*Your instructions*
Set out exactly, line by line, the stretch of data below that begins at the line containing "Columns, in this" and ends at the line containing "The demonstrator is", with both ends kept.

*Dataset content*
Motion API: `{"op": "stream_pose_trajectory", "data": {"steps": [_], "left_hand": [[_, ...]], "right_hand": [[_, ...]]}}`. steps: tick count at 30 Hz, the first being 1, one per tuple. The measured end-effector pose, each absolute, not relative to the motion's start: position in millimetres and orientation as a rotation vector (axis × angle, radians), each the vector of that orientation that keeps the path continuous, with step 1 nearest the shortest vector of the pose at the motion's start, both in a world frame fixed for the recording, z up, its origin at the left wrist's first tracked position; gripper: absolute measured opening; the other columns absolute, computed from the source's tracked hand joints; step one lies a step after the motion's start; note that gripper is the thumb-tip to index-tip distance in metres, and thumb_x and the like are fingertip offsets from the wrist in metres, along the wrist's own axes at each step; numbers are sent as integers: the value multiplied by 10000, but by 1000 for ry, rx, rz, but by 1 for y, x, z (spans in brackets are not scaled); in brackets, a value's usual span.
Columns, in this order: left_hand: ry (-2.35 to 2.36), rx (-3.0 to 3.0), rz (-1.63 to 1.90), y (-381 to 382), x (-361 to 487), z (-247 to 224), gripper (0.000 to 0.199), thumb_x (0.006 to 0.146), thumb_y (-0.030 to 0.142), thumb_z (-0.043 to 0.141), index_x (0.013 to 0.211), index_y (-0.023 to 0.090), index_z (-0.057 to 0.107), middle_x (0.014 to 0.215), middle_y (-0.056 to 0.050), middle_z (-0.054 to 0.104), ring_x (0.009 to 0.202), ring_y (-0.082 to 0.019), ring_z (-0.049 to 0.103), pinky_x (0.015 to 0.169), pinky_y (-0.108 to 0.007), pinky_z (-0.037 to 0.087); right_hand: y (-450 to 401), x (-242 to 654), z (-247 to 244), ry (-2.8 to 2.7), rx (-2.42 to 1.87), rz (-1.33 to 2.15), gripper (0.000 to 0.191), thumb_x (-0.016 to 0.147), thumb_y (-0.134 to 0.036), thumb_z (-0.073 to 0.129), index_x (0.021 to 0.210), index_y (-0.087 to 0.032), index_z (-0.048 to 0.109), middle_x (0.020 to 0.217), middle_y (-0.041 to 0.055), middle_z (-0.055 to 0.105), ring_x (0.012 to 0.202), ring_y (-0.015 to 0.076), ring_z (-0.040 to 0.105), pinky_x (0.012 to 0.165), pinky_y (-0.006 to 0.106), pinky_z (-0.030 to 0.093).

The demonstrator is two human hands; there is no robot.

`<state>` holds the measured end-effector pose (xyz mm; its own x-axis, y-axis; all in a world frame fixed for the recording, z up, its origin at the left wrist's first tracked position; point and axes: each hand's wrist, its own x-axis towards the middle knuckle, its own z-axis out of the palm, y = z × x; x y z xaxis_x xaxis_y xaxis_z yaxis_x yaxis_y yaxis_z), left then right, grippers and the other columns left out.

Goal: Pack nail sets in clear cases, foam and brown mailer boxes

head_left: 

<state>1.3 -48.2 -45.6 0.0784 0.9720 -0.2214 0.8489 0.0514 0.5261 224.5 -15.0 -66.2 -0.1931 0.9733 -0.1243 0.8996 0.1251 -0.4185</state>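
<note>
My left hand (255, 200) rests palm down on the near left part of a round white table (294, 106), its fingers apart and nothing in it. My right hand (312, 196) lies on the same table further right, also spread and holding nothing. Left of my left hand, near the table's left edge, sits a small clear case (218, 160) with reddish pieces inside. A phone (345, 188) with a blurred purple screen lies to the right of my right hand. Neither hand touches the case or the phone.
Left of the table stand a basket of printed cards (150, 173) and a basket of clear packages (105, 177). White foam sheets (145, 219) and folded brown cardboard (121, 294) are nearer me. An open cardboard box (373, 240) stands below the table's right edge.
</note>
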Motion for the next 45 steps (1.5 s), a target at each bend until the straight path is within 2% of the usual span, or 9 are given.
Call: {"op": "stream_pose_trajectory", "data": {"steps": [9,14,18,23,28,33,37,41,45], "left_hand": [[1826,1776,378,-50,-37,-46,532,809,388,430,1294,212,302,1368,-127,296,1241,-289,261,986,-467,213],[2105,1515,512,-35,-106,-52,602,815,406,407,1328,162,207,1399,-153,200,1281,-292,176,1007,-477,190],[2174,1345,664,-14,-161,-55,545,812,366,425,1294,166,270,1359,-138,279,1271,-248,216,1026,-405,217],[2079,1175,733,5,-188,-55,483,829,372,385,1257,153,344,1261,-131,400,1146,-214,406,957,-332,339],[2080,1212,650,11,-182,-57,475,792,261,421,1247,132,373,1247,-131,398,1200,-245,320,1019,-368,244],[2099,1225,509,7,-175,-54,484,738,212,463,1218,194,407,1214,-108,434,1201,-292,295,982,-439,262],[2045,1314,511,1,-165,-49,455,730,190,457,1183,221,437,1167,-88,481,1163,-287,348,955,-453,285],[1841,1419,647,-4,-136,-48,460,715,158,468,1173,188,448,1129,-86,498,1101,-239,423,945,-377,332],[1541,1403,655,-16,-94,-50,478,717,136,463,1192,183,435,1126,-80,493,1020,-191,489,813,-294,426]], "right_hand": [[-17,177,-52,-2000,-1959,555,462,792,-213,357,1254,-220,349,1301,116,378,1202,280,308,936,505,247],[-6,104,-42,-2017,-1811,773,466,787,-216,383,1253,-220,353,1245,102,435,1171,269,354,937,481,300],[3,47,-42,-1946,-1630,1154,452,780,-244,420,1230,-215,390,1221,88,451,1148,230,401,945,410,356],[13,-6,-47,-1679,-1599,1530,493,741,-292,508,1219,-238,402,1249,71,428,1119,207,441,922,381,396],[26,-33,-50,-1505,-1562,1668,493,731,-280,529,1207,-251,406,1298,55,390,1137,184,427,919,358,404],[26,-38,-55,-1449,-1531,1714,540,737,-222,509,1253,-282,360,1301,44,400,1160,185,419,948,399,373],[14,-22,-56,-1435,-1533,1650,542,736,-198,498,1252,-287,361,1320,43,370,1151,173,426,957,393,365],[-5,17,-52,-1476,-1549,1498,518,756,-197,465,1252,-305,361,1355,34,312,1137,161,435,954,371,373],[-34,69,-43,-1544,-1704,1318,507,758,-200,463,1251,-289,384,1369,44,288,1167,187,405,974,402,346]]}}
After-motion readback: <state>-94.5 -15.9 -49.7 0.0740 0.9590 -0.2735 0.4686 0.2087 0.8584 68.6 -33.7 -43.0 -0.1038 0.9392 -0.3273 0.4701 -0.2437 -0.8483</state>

*Answer box*
Columns, in this order: left_hand: ry (-2.35 to 2.36), rx (-3.0 to 3.0), rz (-1.63 to 1.90), y (-381 to 382), x (-361 to 487), z (-247 to 224), gripper (0.000 to 0.199), thumb_x (0.006 to 0.146), thumb_y (-0.030 to 0.142), thumb_z (-0.043 to 0.141), index_x (0.013 to 0.211), index_y (-0.023 to 0.090), index_z (-0.057 to 0.107), middle_x (0.014 to 0.215), middle_y (-0.056 to 0.050), middle_z (-0.054 to 0.104), ring_x (0.009 to 0.202), ring_y (-0.082 to 0.019), ring_z (-0.049 to 0.103), pinky_x (0.015 to 0.169), pinky_y (-0.108 to 0.007), pinky_z (-0.037 to 0.087); right_hand: y (-450 to 401), x (-242 to 654), z (-247 to 244), ry (-2.8 to 2.7), rx (-2.42 to 1.87), rz (-1.33 to 2.15), gripper (0.000 to 0.191), thumb_x (-0.016 to 0.147), thumb_y (-0.134 to 0.036), thumb_z (-0.073 to 0.129), index_x (0.021 to 0.210), index_y (-0.087 to 0.032), index_z (-0.048 to 0.109), middle_x (0.020 to 0.217), middle_y (-0.041 to 0.055), middle_z (-0.055 to 0.105), ring_x (0.012 to 0.202), ring_y (-0.015 to 0.076), ring_z (-0.040 to 0.105), pinky_x (0.012 to 0.165), pinky_y (-0.006 to 0.106), pinky_z (-0.030 to 0.093).

The demonstrator is two human hands; there is no robot.

Output for the exercise is now complete.